Prevent participants from knowing what concept you are trying to measure by

· using disguised measures

· overwhelming participants with measures

Use behaviors that participants won't readily change by using

· physiological measures

· important behavior

To make the measure less vulnerable to observer bias

· Don't use human observers—use machines instead.

· If you must use human observers, make them “blind” measures)

· Reduce memory biases by permanently recording the behavior

· Re-check observer's ratings

· Clearly define the rating categories

· Train and motivate raters

· Use only the raters who were successful during training

9. What problems do you see with measuring "athletic ability" as 40-yard dash speed? What steps would you take to improve this measure? (Hint: Think about solving the problems of bias and reliability).

Hints:

Is there more to athletic ability than 40-yard dash speed? If so, what?
What problems might result from hand-timing 40-yard dashes? Could equipment be used to reduce this human error?

10. Think of a factor that you would like to manipulate.
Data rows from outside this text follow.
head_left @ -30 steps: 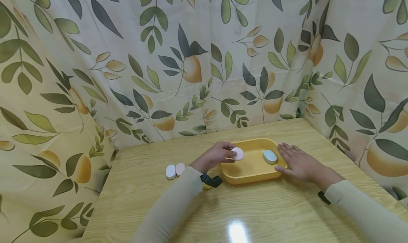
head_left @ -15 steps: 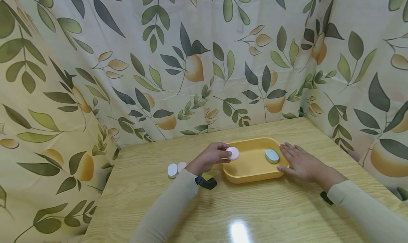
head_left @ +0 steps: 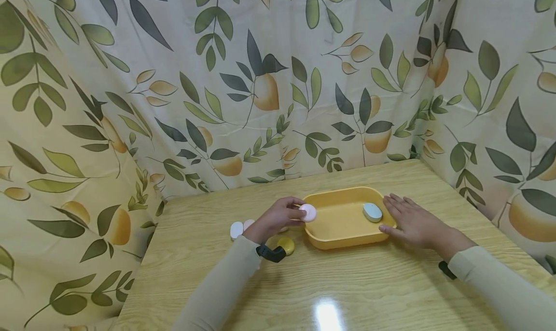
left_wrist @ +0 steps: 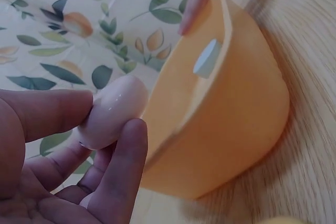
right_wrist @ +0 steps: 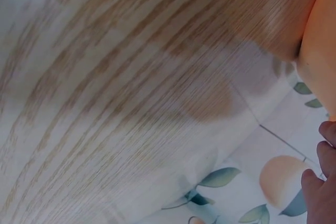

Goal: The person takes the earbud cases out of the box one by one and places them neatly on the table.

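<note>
My left hand pinches a glossy pale pink round bar of soap between thumb and fingers. The soap is at the left rim of a yellow tray; in the left wrist view it sits in front of the tray's near end. Inside the tray, toward the right, lies a pale blue oval soap. My right hand lies against the tray's right end, its fingers straight. Only a few fingers of that hand show in the right wrist view.
Left of the tray, a white oval soap and a pink one lie side by side, the pink partly behind my left hand. A round yellow soap lies near my left wrist. A leaf-patterned curtain hangs behind the wooden table.
My left hand has drawn left with the pink soap, from over the tray to its left rim. More of the yellow soap now shows. My right hand has stayed at the tray's right end.
</note>
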A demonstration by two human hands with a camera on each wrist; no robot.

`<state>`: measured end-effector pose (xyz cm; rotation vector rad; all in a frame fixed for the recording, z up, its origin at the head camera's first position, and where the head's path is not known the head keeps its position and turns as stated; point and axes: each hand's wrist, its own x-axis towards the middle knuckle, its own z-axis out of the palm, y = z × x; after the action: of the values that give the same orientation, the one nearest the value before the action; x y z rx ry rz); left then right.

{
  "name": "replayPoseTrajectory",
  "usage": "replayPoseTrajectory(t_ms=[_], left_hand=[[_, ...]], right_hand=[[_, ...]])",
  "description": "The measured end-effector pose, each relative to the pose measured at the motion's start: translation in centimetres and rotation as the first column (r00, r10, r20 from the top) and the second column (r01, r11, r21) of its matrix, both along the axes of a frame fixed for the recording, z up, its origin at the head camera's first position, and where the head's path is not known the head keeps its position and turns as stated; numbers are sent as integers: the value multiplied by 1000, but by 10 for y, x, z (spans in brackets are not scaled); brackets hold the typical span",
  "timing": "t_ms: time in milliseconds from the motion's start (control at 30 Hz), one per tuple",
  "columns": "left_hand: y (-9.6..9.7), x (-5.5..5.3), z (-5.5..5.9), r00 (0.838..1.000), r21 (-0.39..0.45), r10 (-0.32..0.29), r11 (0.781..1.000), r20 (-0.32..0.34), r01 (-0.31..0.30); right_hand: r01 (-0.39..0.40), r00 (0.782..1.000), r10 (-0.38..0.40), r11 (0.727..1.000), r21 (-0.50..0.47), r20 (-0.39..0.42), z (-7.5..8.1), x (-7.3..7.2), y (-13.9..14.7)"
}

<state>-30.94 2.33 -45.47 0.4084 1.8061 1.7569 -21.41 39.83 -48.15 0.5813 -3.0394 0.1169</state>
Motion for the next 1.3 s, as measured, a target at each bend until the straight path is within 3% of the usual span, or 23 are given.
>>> replayPoseTrajectory(t_ms=[667, 1033, 1300], left_hand=[[-26, 2, -5, 1000, -24, 10, 1000, -2, -10], [-42, 4, -12, 1000, -39, -4, 999, 25, 5], [-52, 6, -18, 1000, -67, 4, 998, 5, -4]], right_hand=[[11, 1000, -11, 1000, -6, 4, 0, -1, 1], [18, 1000, -18, 1000, -17, 19, -1, 0, 1], [18, 1000, -17, 1000, -17, 11, -3, 0, 1]])
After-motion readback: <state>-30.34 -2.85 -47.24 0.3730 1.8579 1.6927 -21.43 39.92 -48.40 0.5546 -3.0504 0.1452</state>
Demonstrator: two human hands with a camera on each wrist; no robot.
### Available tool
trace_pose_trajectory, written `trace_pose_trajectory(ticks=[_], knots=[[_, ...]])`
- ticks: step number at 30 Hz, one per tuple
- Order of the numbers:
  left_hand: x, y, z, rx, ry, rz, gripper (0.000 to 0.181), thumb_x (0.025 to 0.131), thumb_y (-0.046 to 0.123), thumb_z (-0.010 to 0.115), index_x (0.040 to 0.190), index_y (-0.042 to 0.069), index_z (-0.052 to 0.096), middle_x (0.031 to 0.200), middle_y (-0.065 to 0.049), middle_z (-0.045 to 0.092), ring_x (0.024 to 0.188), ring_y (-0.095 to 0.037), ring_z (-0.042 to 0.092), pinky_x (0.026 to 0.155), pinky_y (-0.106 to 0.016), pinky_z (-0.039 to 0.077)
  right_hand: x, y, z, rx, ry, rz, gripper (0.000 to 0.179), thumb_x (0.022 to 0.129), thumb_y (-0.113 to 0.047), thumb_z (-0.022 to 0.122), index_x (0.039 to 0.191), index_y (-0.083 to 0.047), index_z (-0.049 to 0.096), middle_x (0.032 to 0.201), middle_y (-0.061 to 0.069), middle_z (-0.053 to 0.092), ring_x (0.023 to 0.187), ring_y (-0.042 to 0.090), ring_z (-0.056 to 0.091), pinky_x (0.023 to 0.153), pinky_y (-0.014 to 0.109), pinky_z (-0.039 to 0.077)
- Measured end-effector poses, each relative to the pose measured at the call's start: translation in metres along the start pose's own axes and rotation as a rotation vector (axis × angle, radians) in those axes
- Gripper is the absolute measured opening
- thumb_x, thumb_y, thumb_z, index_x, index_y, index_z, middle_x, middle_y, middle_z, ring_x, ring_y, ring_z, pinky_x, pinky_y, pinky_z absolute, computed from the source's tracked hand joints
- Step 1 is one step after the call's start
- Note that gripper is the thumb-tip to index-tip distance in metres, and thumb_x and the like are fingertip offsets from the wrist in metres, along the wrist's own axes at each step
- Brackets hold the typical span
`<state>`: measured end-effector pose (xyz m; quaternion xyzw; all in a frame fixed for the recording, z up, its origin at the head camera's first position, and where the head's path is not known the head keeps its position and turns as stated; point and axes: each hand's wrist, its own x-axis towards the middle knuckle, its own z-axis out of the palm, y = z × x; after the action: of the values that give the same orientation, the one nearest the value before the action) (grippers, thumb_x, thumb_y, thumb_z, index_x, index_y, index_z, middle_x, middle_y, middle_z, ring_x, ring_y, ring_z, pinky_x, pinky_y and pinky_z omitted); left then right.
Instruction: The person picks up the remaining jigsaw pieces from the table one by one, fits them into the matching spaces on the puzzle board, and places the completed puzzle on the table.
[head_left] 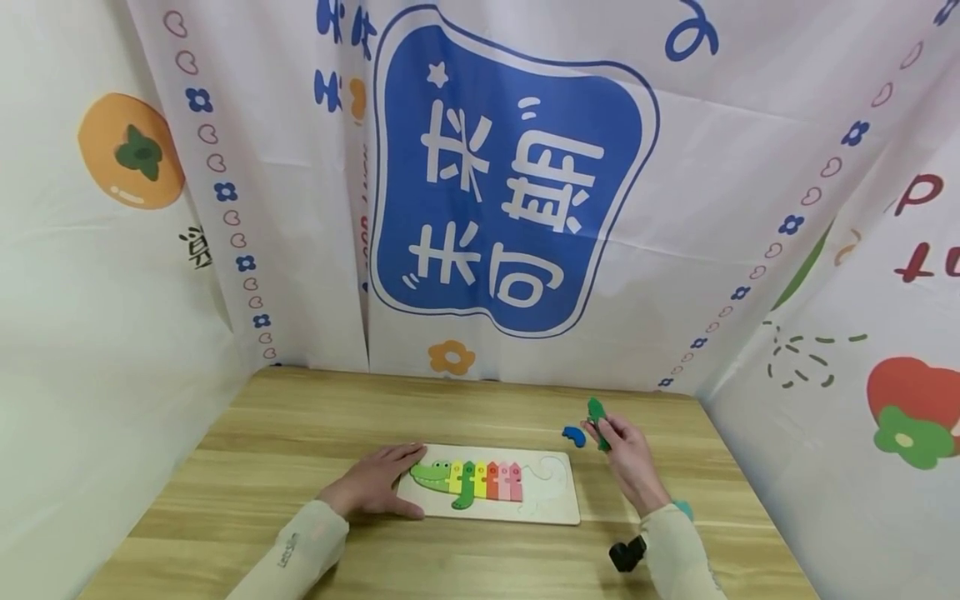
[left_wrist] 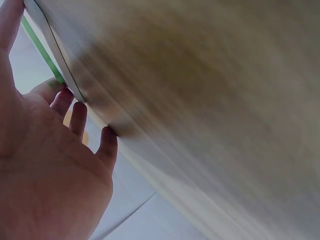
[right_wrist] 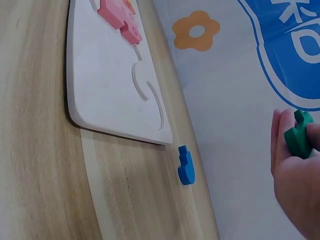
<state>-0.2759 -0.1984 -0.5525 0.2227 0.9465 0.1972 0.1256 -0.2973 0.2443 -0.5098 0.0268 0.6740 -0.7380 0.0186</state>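
A pale wooden puzzle board (head_left: 551, 504) lies on the table, with a crocodile made of coloured pieces (head_left: 480, 481) fitted in its left and middle part. At its right end an empty curled recess shows. My left hand (head_left: 378, 483) rests on the board's left end, fingers spread along the far corner and thumb by the near edge. Raised beyond the board's right end, my right hand (head_left: 630, 462) pinches a green puzzle piece (head_left: 597, 412) between thumb and fingers. Below that hand, a blue puzzle piece (right_wrist: 186, 166) lies on the wood, beyond the board's corner.
The wood-grain table (head_left: 465, 562) is bordered by printed white cloth (head_left: 300, 250) at the back and on both sides. A small black object (head_left: 627, 553) shows beside the right sleeve, at the wrist.
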Motion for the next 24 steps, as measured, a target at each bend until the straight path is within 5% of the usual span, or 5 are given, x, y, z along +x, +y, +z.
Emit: trace_pose_trajectory(ticks=[5,12,24], knots=[[-0.001,0.001,0.002,-0.005,0.0,0.003,0.108,0.079,0.07,0.077,0.163,0.016,0.035,0.169,-0.008,0.032,0.154,-0.041,0.029,0.121,-0.066,0.027,-0.003,0.002,0.003,-0.098,0.066,-0.015,0.037,0.111,-0.019,0.048,0.139,0.006,0.051,0.128,0.016,0.06,0.115,0.023,0.068,0.101,0.031,0.055],[0.0,0.002,0.002,-0.004,0.008,0.006,0.108,0.079,0.069,0.078,0.163,0.016,0.034,0.169,-0.007,0.032,0.154,-0.04,0.029,0.121,-0.066,0.027,-0.006,0.002,0.004,-0.203,0.122,-0.057,0.038,0.108,-0.019,0.057,0.143,-0.006,0.053,0.113,0.007,0.07,0.089,0.011,0.064,0.076,0.028,0.058],[-0.001,0.001,0.001,0.004,0.005,-0.002,0.109,0.079,0.069,0.077,0.163,0.016,0.034,0.17,-0.007,0.032,0.155,-0.041,0.029,0.121,-0.066,0.028,-0.006,0.002,0.012,-0.226,0.05,-0.138,0.061,0.102,-0.003,0.063,0.157,-0.021,0.043,0.111,0.015,0.061,0.091,0.015,0.072,0.082,0.039,0.064]])
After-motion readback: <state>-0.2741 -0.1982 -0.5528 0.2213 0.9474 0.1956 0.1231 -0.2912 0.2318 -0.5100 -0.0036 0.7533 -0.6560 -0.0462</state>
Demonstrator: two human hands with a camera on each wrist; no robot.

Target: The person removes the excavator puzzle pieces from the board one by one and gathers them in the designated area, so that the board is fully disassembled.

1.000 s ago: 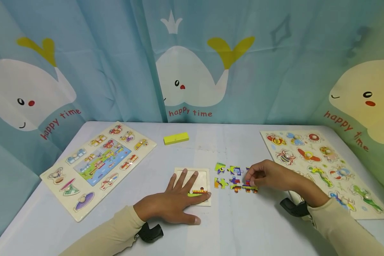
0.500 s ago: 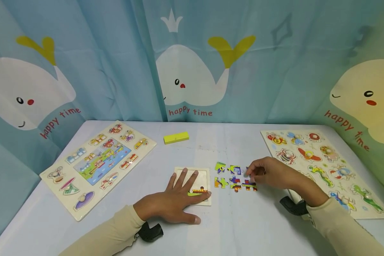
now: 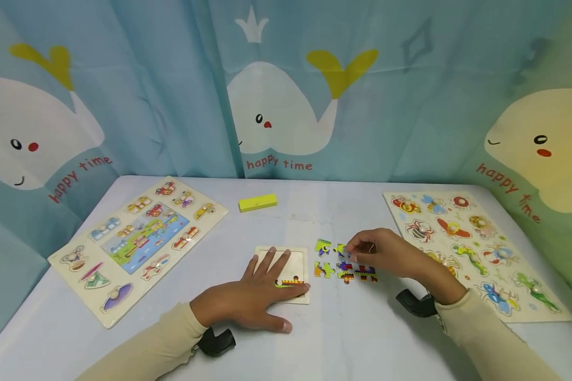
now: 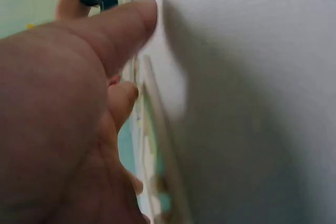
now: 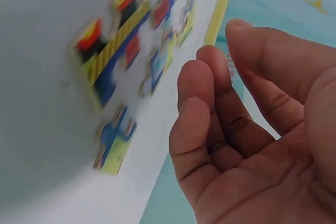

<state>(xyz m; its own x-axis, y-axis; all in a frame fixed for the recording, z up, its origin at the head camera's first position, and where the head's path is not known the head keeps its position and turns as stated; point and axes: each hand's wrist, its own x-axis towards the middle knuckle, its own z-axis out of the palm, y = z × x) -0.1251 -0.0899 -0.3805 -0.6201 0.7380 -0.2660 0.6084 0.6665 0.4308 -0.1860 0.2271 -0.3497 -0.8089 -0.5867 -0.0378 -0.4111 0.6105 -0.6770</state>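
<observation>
"Puzzle pieces [image 3: 345,267], where?"
"Tabletop [image 3: 333,328], just right of tray [image 3: 295,260]. Left hand [image 3: 252,299] spread over tray; right hand [image 3: 383,255] above pieces, loosely curved, holding nothing."
"Risk?"
"Low sweep might skew pieces; left hand slipping could shift tray."

Our left hand [image 3: 252,296] spreads toward the desk's [image 3: 324,211] far edge, palm down; our right hand [image 3: 386,254] hovers, loosely curled.

Left sleeve [image 3: 140,344] and right sleeve [image 3: 491,333] both long, plain beige; by each cuff [image 3: 196,320], a black, curved wrist-worn unit [image 3: 217,343].
</observation>
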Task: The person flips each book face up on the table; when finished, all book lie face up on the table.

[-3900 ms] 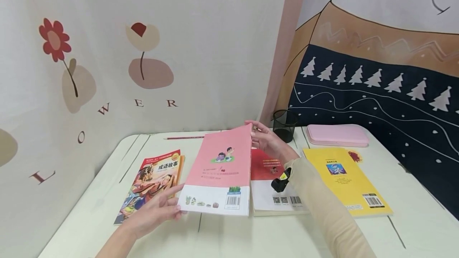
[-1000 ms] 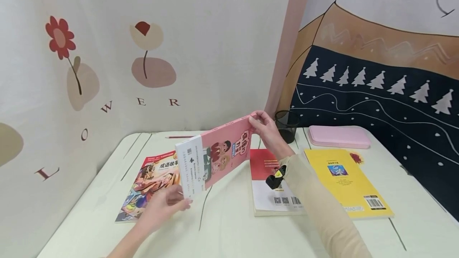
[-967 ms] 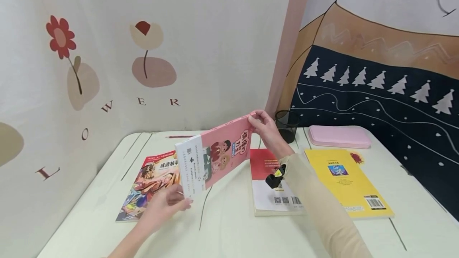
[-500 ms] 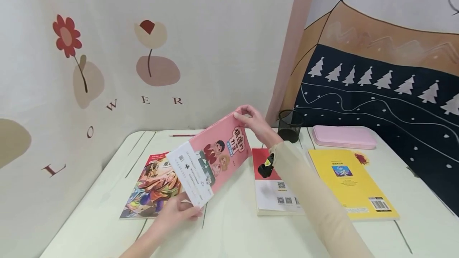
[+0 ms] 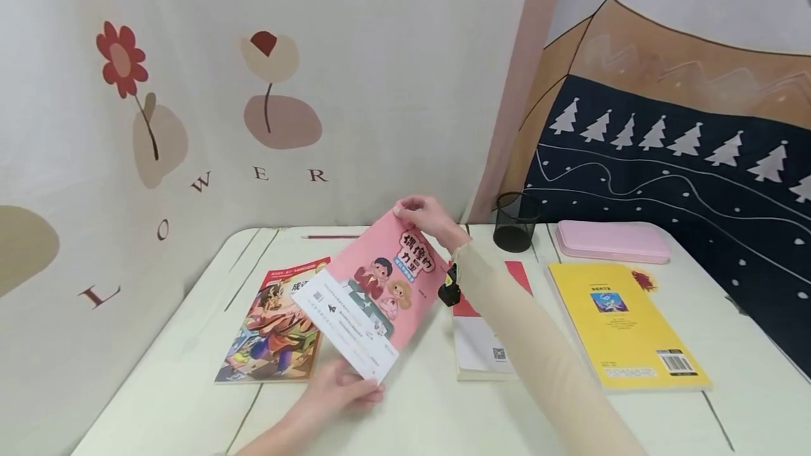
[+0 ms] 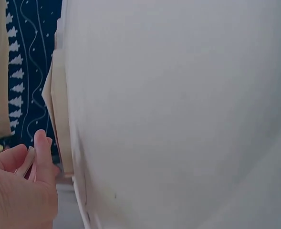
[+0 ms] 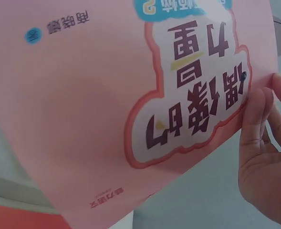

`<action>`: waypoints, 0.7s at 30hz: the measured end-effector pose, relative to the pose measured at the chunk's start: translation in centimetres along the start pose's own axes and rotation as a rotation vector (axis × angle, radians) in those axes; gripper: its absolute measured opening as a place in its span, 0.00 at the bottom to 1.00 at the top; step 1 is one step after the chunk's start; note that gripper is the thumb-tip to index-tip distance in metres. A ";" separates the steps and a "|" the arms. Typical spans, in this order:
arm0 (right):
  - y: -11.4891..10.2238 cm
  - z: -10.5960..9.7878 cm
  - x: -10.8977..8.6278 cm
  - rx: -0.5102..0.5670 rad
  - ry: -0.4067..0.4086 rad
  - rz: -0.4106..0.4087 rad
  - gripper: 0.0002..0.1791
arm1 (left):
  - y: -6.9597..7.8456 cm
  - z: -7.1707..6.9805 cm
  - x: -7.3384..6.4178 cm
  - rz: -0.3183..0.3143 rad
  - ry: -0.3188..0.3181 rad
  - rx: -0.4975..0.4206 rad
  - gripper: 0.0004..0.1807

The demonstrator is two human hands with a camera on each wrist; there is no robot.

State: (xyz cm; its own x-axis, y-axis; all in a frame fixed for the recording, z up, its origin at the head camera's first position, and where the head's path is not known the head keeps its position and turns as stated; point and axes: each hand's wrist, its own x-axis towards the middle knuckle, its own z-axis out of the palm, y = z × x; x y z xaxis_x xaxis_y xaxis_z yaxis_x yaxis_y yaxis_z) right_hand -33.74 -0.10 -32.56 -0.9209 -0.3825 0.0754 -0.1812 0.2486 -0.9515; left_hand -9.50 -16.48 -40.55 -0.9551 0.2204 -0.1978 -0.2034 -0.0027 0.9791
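Note:
A pink and white book (image 5: 380, 280) is tilted above the table, its illustrated front cover facing up. My left hand (image 5: 338, 389) pinches its lower corner between thumb and fingers. At the upper corner my right hand (image 5: 431, 220) grips the edge. The right wrist view shows the pink cover (image 7: 83, 95) large and close, with the right hand (image 7: 269, 148) at its edge. In the left wrist view the left hand (image 6: 28, 176) pinches a thin edge. Behind the held book lies a colourful storybook (image 5: 272, 333), partly covered in the head view.
A red and white book (image 5: 478, 350) lies partly hidden under the right sleeve (image 5: 526, 329). To its right is a yellow book (image 5: 627, 329). Along the back are a pencil (image 5: 329, 236), a black mesh pen holder (image 5: 515, 224) and a pink pencil case (image 5: 613, 241). Curtains hang behind the table (image 5: 190, 371).
The pink book has turned from its back cover to its front cover. Over the last second it has tipped flatter toward the camera and rotated, both hands still holding it.

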 end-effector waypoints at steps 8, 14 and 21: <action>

a. Define this factor as specifically as you can.

No one correct answer.

b. Find one example of this factor being manipulated in a published study. Write down the reference citation for that source.

No one correct answer.

c. Would you use an environmental or instructional manipulation? Why?

No one correct answer.

d. How would you manipulate that factor? Why?

Answer should focus on

· standardization

· reducing experimenter bias

· reducing subject biases, including the use of a placebo treatment

· consistency with theoretical definitions of the construct

· evidence that the manipulation is effective, such as the results of manipulation checks from other studies

e. How could you perform a manipulation check on the factor you want to manipulate? Would it be useful to perform a manipulation check? Why or why not?

There is no one answer to how to perform the manipulation check. However, there are clearer answers to the next two questions. Generally, it is a good idea to perform a manipulation check because one should not simply assume that a manipulation was interpreted the way that we wanted it to be interpreted. The manipulation check provides evidence that the treatment is valid (if it is) and may tell you where your study went wrong (if the treatment manipulation is not valid). Thus, if the study doesn't support the hypothesis, the manipulation check may help in determining whether it was the hypothesis or the manipulation that was faulty.